- [Exercise] Each line from the one containing "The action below" through the end of the data must be retyped exactly, and no other line.

- [Data section]

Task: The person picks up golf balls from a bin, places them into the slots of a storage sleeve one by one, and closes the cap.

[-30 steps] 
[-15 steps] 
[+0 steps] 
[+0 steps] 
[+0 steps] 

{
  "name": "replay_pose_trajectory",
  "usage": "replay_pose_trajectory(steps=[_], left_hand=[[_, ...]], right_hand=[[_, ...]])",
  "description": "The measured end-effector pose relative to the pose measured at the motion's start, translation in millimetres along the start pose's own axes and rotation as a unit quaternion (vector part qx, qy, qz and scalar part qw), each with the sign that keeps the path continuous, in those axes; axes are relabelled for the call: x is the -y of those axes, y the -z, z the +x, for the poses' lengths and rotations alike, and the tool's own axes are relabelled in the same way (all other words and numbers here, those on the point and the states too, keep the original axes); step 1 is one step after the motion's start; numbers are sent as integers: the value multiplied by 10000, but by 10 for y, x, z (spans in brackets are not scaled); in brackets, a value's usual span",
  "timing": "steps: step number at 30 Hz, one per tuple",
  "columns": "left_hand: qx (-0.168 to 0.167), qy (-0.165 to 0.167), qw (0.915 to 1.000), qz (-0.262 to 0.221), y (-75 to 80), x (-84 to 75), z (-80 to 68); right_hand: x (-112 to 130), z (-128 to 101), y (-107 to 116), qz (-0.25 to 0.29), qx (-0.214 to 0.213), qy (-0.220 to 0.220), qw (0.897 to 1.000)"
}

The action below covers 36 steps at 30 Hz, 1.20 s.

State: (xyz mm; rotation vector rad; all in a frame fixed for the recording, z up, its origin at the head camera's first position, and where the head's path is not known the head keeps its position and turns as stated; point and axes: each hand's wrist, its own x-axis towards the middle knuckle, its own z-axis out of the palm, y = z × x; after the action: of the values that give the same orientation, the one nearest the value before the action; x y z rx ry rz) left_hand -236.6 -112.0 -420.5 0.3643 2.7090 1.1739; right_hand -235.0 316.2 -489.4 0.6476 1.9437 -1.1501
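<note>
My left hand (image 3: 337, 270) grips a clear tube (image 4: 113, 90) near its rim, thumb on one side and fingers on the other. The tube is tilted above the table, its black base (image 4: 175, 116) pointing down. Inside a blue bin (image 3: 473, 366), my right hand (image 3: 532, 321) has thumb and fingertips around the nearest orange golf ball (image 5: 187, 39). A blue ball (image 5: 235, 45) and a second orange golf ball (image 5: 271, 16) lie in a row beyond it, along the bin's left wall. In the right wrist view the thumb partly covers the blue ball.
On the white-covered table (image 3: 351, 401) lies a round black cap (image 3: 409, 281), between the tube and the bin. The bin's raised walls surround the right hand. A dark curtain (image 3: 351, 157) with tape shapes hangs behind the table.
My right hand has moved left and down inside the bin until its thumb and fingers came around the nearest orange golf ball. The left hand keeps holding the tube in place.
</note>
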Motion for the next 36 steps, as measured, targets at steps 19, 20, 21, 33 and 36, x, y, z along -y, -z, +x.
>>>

- [Answer to the problem]
The action below covers 36 steps at 30 Hz, 1.20 s.

State: (xyz mm; rotation vector rad; all in a frame fixed for the recording, z up, its origin at the head camera's first position, and where the head's path is not known the head keeps its position and turns as stated; point and axes: each hand's wrist, its own x-axis towards the middle knuckle, its own z-axis out of the palm, y = z × x; after the action: of the values that give the same orientation, the one nearest the value before the action; x y z rx ry rz) left_hand -236.6 -112.0 -420.5 0.3643 2.7090 1.1739; right_hand -235.0 316.2 -489.4 0.6476 1.9437 -1.1501
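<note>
My left hand (image 3: 337, 270) grips a clear tube (image 4: 113, 90) near its rim, thumb on one side and fingers on the other. The tube is tilted above the table, its black base (image 4: 175, 116) pointing down. Inside a blue bin (image 3: 473, 366), my right hand (image 3: 532, 321) has thumb and fingertips around the nearest orange golf ball (image 5: 187, 39). A blue ball (image 5: 235, 45) and a second orange golf ball (image 5: 271, 16) lie in a row beyond it, along the bin's left wall. In the right wrist view the thumb partly covers the blue ball.
On the white-covered table (image 3: 351, 401) lies a round black cap (image 3: 409, 281), between the tube and the bin. The bin's raised walls surround the right hand. A dark curtain (image 3: 351, 157) with tape shapes hangs behind the table.
My right hand has moved left and down inside the bin until its thumb and fingers came around the nearest orange golf ball. The left hand keeps holding the tube in place.
</note>
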Motion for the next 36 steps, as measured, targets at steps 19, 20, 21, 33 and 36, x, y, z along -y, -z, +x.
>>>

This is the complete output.